Contei a ela novamente o meu desejo de comprar o Vale das Lembranças  e ela sorria, com lágrimas nos olhos. 

– Em breve ela será nossa, meu amor. Não se preocupe comigo. Nada irá me acontecer. Logo estarei de volta para nunca mais sumir de seus braços.

Então nos beijamos, doutor Viegas. Oh, não me faça esta cara. Aquele fora o nosso último beijo. Se eu soubesse que nunca mais a teria em meus braços, jamais teria ido àquela maldita guerra, jamais a teria soltado. Eu sabia que as guerras levavam pessoas, e, fui pego de surpresa quando me disseram que iria participar dela, e que aquela seria devastadora, que o exército precisava de homens para lutar. Prometi à Mercedes que escreveria todos os dias. E assim foi. Relatava a ela todas as atrocidades do meu dia a dia. Eu não tinha outro assunto, e ela me dizia a lacuna que eu fazia em sua vida, e que aquela minha ausência só corroborava o tanto que me amava. Que nunca imaginava que eu tinha partido para a ir à guerra.

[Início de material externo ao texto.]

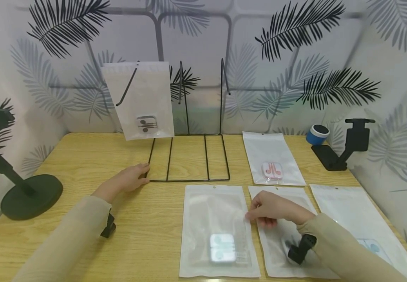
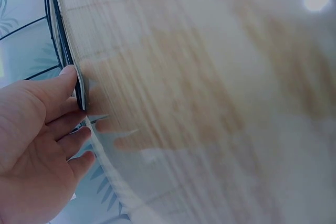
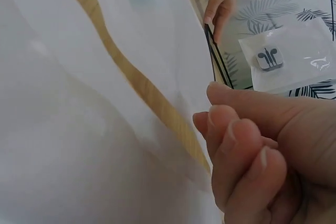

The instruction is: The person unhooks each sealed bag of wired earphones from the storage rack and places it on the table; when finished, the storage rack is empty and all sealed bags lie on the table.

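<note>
My left hand (image 1: 131,178) grips the front left corner of a black wire rack (image 1: 185,180); the left wrist view has the thumb against its bars. My right hand (image 1: 274,205) is over the boundary between two flat white pouches, its thumb and fingertips right at the right edge of the left pouch (image 1: 214,211). That pouch has a pale blue case (image 1: 222,247) in its lower part. In the right wrist view the fingers (image 3: 247,145) are bent; I cannot tell whether they pinch the pouch. The middle pouch (image 1: 270,250) is partly hidden under the right hand and forearm.
A pouch with black earphones (image 1: 143,90) hangs on the rack's left hook. Another with red earphones (image 1: 272,156) lies behind the front row, and a further pouch (image 1: 351,211) lies far right. A phone stand (image 1: 355,141), a blue jar (image 1: 317,135) and a dark green lamp-like stand (image 1: 30,196) flank them.
</note>
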`<state>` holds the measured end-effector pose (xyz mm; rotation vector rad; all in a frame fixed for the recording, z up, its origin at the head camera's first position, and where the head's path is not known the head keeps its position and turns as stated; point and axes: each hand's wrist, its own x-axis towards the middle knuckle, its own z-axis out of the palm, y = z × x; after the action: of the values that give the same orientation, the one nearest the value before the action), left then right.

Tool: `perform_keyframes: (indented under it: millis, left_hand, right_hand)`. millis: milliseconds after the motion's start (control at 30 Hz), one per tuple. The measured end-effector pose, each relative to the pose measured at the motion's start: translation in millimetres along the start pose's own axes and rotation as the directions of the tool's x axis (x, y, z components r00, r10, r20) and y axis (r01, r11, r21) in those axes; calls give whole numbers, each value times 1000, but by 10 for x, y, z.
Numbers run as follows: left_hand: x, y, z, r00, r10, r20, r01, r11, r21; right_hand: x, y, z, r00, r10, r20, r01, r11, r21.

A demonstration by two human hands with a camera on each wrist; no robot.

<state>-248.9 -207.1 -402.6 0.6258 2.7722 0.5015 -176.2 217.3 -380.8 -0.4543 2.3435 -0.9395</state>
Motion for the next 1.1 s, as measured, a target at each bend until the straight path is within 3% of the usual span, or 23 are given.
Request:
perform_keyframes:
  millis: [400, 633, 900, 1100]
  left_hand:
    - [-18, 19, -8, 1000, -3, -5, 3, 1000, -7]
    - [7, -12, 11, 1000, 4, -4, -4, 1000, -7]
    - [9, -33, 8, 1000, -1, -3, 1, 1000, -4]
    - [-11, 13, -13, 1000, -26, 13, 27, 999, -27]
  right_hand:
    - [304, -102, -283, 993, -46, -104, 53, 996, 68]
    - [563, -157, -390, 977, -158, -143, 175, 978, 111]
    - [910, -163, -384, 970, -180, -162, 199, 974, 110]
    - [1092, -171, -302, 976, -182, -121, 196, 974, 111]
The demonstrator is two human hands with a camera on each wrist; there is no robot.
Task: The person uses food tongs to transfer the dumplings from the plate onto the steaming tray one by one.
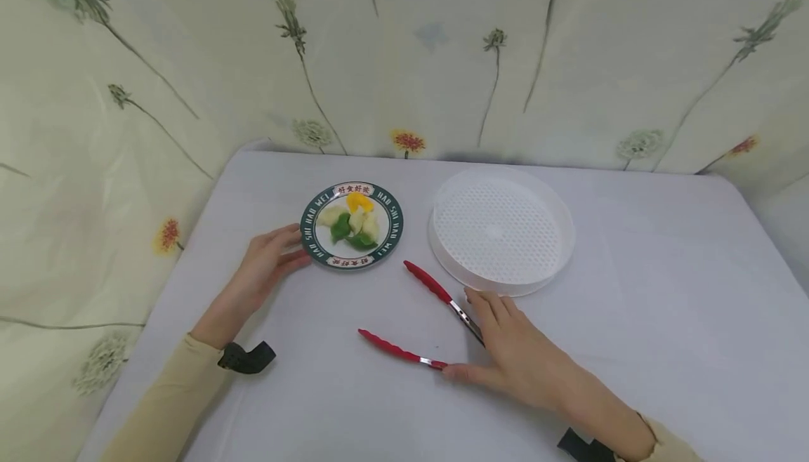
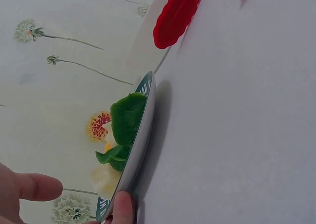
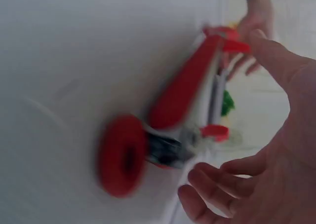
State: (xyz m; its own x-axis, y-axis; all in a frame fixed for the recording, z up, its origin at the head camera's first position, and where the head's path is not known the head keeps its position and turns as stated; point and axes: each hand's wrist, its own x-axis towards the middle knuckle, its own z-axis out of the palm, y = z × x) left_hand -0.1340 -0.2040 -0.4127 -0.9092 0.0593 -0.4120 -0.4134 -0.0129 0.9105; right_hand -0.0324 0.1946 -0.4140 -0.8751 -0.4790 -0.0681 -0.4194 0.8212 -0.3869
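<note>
In the head view my left hand [image 1: 268, 265] is at the left rim of a round plate [image 1: 396, 226] with a green lettered border. In the left wrist view a fingertip [image 2: 123, 209] touches the plate's edge, while the thumb stands apart from it. Green leafy pieces [image 2: 129, 119], a yellow piece [image 1: 359, 202] and pale pieces lie on the plate. Red-ended tongs [image 1: 430, 279] lie spread on the table. My right hand [image 1: 515, 353] reaches over their near end, fingers and thumb spread, hiding the joint. The right wrist view is blurred; whether this hand touches the tongs is unclear.
A white round tray [image 1: 565, 230] with a perforated base and raised rim stands right of the plate, just beyond the right fingertips. A white cloth covers the table [image 1: 663, 272]. Behind and to the left hangs a flower-patterned curtain [image 1: 392, 62].
</note>
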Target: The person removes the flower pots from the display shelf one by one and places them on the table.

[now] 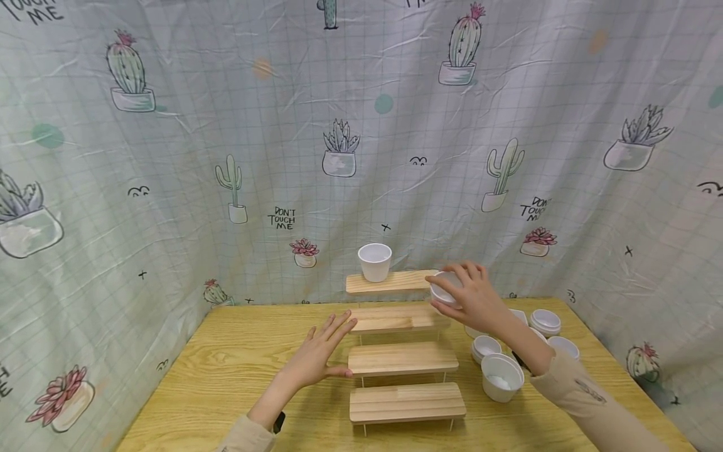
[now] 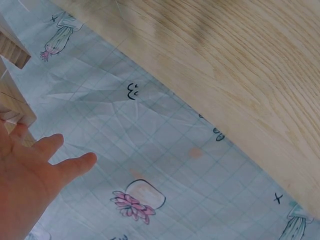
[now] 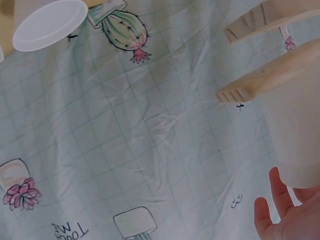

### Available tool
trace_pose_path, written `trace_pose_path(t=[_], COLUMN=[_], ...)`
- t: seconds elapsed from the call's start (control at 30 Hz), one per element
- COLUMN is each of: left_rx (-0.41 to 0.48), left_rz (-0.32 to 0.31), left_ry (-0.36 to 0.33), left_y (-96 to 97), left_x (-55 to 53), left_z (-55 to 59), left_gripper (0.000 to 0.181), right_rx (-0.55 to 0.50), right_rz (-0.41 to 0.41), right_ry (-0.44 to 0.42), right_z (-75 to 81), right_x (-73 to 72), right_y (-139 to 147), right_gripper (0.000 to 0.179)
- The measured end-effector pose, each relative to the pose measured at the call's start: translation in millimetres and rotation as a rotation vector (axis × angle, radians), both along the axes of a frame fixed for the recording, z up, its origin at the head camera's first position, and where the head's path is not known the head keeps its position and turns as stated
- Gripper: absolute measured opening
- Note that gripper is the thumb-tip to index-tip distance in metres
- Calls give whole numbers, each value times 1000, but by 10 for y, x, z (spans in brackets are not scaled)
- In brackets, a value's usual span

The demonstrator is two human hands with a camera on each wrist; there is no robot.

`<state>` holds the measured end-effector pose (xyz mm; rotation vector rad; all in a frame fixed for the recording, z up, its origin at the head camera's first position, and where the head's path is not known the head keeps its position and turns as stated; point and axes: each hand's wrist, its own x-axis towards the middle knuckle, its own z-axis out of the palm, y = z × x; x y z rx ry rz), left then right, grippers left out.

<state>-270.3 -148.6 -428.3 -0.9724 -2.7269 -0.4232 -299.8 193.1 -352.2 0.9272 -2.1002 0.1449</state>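
Note:
In the head view my right hand (image 1: pixel 477 298) grips a white plastic cup (image 1: pixel 445 289) at the right end of the top step of a tiered wooden stand (image 1: pixel 403 360). The right wrist view has the cup (image 3: pixel 295 125) close to the step's end, with my fingers around its rim; whether its base rests on the wood cannot be told. Another white cup (image 1: pixel 375 263) stands upright on the left part of the top step. My left hand (image 1: pixel 316 355), fingers spread, rests against the stand's left side. The left wrist view also catches this hand (image 2: pixel 30 180) beside the step ends.
Right of the stand, several white cups and bowls gather on the wooden table (image 1: pixel 254 370), partly hidden by my right forearm. A larger white tub (image 1: pixel 501 378) with something pale inside stands nearest. Behind the table hangs a cactus-print curtain (image 1: pixel 282 125).

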Motion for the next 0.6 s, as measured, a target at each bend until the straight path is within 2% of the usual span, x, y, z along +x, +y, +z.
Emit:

Foram realmente monstruosos aqueles dias em que estive por lá, doutor Viegas. Não dormíamos. Desabavam bombas por todos os lados. Perdi amigos honrosos. Numa noite de ataques, quando eu estava a cochilar, demasiadamente cansado, uma bomba caiu próxima de mim matando meus amigos que dormiam próximos. Consegui socorrer alguns acionando os enfermeiros que logo se apresentaram para os acudir. Eu, por outro lado, também precisava de socorros, pois também fora atingindo, não tão gravemente, como pensava. E fui levado também para à enfermaria mesmo relutando dizendo que estava bem. Não sei o que haviam me dado, só sei que dormi por dias e mais dias. Às vezes eu tivera a impressão de estar acordado correndo para os braços de Mercedes. Mas, antes mesmo de nos chocar, ela esvanecia, se reduzindo a fibras de cristais.

Depois de muito tempo, não sei lhe dizer a exatidão, eu acordei. Mas era outra sala, como se eu tivesse sido transportado para outro ambiente fora da guerra. "Quanto tempo eu dormi?", perguntei a uma enfermeira. Ela sorriu pedindo para que eu repousa-se mais um pouco. "Não posso!", argui. "Preciso me levantar. Caminhar um pouco. Oh, preciso escrever". A mulher pediu para que eu me acalmasse, pois logo eu sairia. Mas eu estava convicto de abandonar o hospital ainda aquele dia. Porém fui  frustrado mais uma vez por doutores. Homens e mulheres, vestidos de branco. Doutores. Anjos de Deus. Eu precisava realmente me regenerar, continuar, talvez, mais alguns dias no hospital. E assim fiquei. Porém havia escrito uma longa carta para minha Mercedes. Explicar a ela o porquê da minha demora. Não queria preocupá-la. Expliquei que havia sofrido um acidente, mas que estava bem. Que logo, logo estava voltando para os seus braços. Para o Velho Bosque.

E, alguns dias depois, recebi alta, e assim parti, em busca da minha amada".